▶ [ASSIGNMENT] Start to finish, print the entries exactly, and carry none of the pictures over.
--- START ---
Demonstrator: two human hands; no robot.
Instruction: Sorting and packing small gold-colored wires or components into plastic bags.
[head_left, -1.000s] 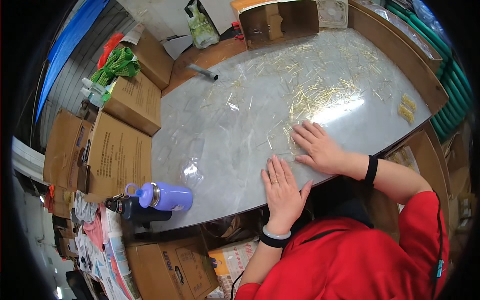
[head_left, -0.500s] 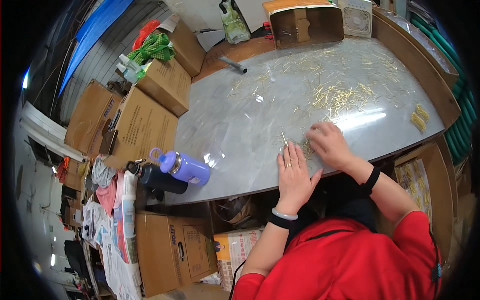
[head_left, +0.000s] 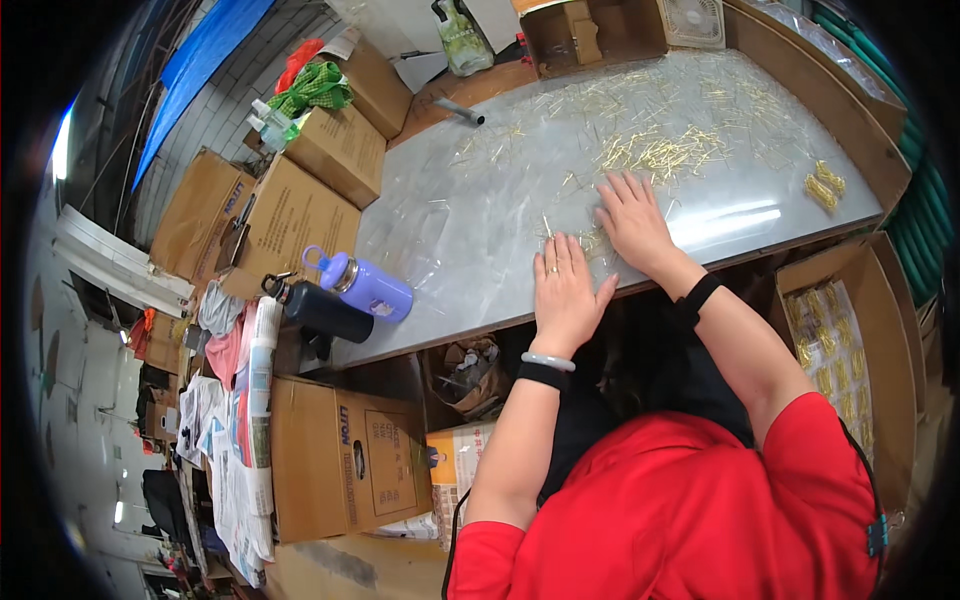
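Both hands slid slightly apart since a moment ago, left hand (head_left: 562, 295) and right hand (head_left: 632, 220) spread flat on the grey bench (head_left: 480, 200), thin gold pins (head_left: 655, 155) scattered just beyond the fingertips, purple bottle (head_left: 362, 286) and black flask (head_left: 322, 310) at the left edge, brown cartons (head_left: 285, 215) beside, open box of bundled pins (head_left: 835, 350) on the right.

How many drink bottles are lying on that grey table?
2. A purple bottle lies at the table's near left corner, and a black bottle lies right beside it, at the table's left edge. More could be hidden among the boxes.
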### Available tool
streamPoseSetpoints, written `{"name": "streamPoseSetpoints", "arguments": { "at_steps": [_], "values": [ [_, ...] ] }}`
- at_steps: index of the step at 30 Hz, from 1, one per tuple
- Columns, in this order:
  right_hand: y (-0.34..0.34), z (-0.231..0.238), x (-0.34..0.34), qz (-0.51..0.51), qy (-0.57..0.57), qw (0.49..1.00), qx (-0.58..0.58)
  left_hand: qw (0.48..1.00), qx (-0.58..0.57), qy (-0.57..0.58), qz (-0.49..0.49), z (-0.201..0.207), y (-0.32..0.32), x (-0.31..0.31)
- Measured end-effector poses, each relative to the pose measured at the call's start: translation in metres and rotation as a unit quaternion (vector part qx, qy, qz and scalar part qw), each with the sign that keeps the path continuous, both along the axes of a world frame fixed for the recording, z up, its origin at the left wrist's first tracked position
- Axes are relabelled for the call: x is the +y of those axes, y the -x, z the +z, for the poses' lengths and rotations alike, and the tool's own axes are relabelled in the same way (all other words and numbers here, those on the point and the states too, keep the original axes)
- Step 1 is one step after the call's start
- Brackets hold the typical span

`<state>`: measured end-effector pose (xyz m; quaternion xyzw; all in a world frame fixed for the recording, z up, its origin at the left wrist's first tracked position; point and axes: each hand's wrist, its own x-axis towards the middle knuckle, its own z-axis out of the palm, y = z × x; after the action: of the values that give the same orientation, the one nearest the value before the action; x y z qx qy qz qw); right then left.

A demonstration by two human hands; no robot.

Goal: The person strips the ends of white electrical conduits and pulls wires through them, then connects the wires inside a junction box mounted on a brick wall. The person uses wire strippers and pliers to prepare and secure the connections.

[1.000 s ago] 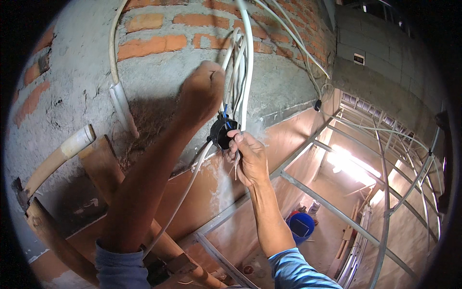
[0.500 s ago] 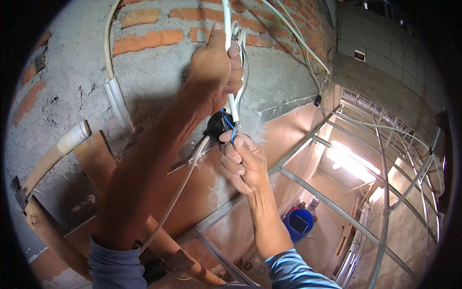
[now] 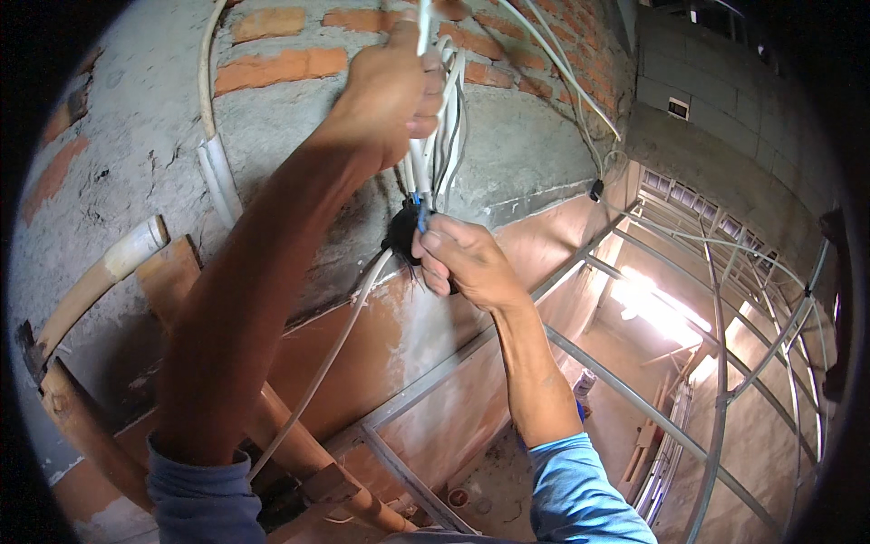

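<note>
head: hands [image 3: 391, 91] [image 3: 464, 263] w/ wht cable [image 3: 420, 165], tub lbl [image 3: 585, 382] blurry

Head view faces hands [image 3: 467, 263] and wall [image 3: 521, 159], apparently from near

Left sleeve [image 3: 204, 490]: yours reads greyish blue, kinda bunched and creased around the edge
Right sleeve [image 3: 584, 485]: brighter blue on you, with darker wrinkly streaks
Forearms [image 3: 539, 381]: bare past your cuffs
Hands [image 3: 464, 260]: yours are bare too
</note>
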<state>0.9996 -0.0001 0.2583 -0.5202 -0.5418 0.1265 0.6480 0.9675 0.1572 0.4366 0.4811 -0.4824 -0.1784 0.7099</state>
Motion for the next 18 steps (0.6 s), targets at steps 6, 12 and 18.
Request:
{"name": "streamPoseSetpoints", "arguments": {
  "at_steps": [6, 12, 18],
  "values": [
    [-0.017, 0.022, 0.009, -0.109, 0.01, 0.991, -0.08, 0.687, -0.341, -0.139, 0.626, -0.045, 0.022, 0.003],
    [-0.025, 0.035, 0.009, -0.08, 0.027, 0.99, -0.117, 0.72, -0.227, -0.313, 0.576, -0.058, 0.04, 0.025],
    [-0.034, 0.032, 0.008, -0.201, -0.073, 0.976, 0.028, 0.641, -0.294, -0.26, 0.659, -0.066, 0.013, 0.03]
  ]
}}
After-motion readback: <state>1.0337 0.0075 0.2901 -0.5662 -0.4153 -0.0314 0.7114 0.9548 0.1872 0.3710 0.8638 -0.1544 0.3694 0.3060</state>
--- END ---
▶ [SOLUTION TO THIS TASK]
Demonstrator: two human hands; no robot.
Instruction: Sorting and packing small gold-colored wires or components into plastic bags.
[head_left, -1.000s] 
[head_left, -0.500s] 
[head_left, +0.000s] 
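Both hands slid slightly apart since a moment ago, left hand (head_left: 562, 295) and right hand (head_left: 632, 220) spread flat on the grey bench (head_left: 480, 200), thin gold pins (head_left: 655, 155) scattered just beyond the fingertips, purple bottle (head_left: 362, 286) and black flask (head_left: 322, 310) at the left edge, brown cartons (head_left: 285, 215) beside, open box of bundled pins (head_left: 835, 350) on the right.

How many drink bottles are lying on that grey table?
2. A purple bottle lies at the table's near left corner, and a black bottle lies right beside it, at the table's left edge. More could be hidden among the boxes.
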### Available tool
streamPoseSetpoints, written `{"name": "streamPoseSetpoints", "arguments": { "at_steps": [_], "values": [ [_, ...] ] }}`
- at_steps: index of the step at 30 Hz, from 1, one per tuple
- Columns, in this order:
  right_hand: y (-0.34..0.34), z (-0.231..0.238), x (-0.34..0.34), qz (-0.51..0.51), qy (-0.57..0.57), qw (0.49..1.00), qx (-0.58..0.58)
  left_hand: qw (0.48..1.00), qx (-0.58..0.57), qy (-0.57..0.58), qz (-0.49..0.49), z (-0.201..0.207), y (-0.32..0.32), x (-0.31..0.31)
- Measured end-effector poses, each relative to the pose measured at the call's start: translation in metres and rotation as a unit quaternion (vector part qx, qy, qz and scalar part qw), each with the sign that keeps the path continuous, both along the axes of a world frame fixed for the recording, z up, its origin at the left wrist's first tracked position
- Axes are relabelled for the call: x is the +y of those axes, y the -x, z the +z, for the poses' lengths and rotations alike, and the tool's own axes are relabelled in the same way (all other words and numbers here, those on the point and the states too, keep the original axes)
- Step 1 is one step after the call's start
- Brackets hold the typical span

`<state>`: measured end-effector pose (xyz m; quaternion xyzw; all in a world frame fixed for the recording, z up, its origin at the left wrist's first tracked position; point and axes: each hand's wrist, its own x-axis towards the middle knuckle, its own z-axis out of the palm, y = z × x; after the action: of the values that give the same orientation, the one nearest the value before the action; x y z qx qy qz qw); right then left.

A demonstration by two human hands; no robot.

Goal: The person strips the ends of white electrical conduits and pulls wires through them, then connects the wires inside a junction box mounted on a brick wall. The person uses wire strippers and pliers to prepare and secure the connections.

[1.000 s ago] 
[0.500 s ago] 
[now] 

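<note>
head: hands [image 3: 391, 91] [image 3: 464, 263] w/ wht cable [image 3: 420, 165], tub lbl [image 3: 585, 382] blurry

Head view faces hands [image 3: 467, 263] and wall [image 3: 521, 159], apparently from near

Left sleeve [image 3: 204, 490]: yours reads greyish blue, kinda bunched and creased around the edge
Right sleeve [image 3: 584, 485]: brighter blue on you, with darker wrinkly streaks
Forearms [image 3: 539, 381]: bare past your cuffs
Hands [image 3: 464, 260]: yours are bare too
</note>
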<state>0.9996 -0.0001 0.2583 -0.5202 -0.5418 0.1265 0.6480 0.9675 0.1572 0.4366 0.4811 -0.4824 -0.1784 0.7099</state>
Motion for the next 18 steps (0.6 s), targets at steps 6, 12 and 18.
Request:
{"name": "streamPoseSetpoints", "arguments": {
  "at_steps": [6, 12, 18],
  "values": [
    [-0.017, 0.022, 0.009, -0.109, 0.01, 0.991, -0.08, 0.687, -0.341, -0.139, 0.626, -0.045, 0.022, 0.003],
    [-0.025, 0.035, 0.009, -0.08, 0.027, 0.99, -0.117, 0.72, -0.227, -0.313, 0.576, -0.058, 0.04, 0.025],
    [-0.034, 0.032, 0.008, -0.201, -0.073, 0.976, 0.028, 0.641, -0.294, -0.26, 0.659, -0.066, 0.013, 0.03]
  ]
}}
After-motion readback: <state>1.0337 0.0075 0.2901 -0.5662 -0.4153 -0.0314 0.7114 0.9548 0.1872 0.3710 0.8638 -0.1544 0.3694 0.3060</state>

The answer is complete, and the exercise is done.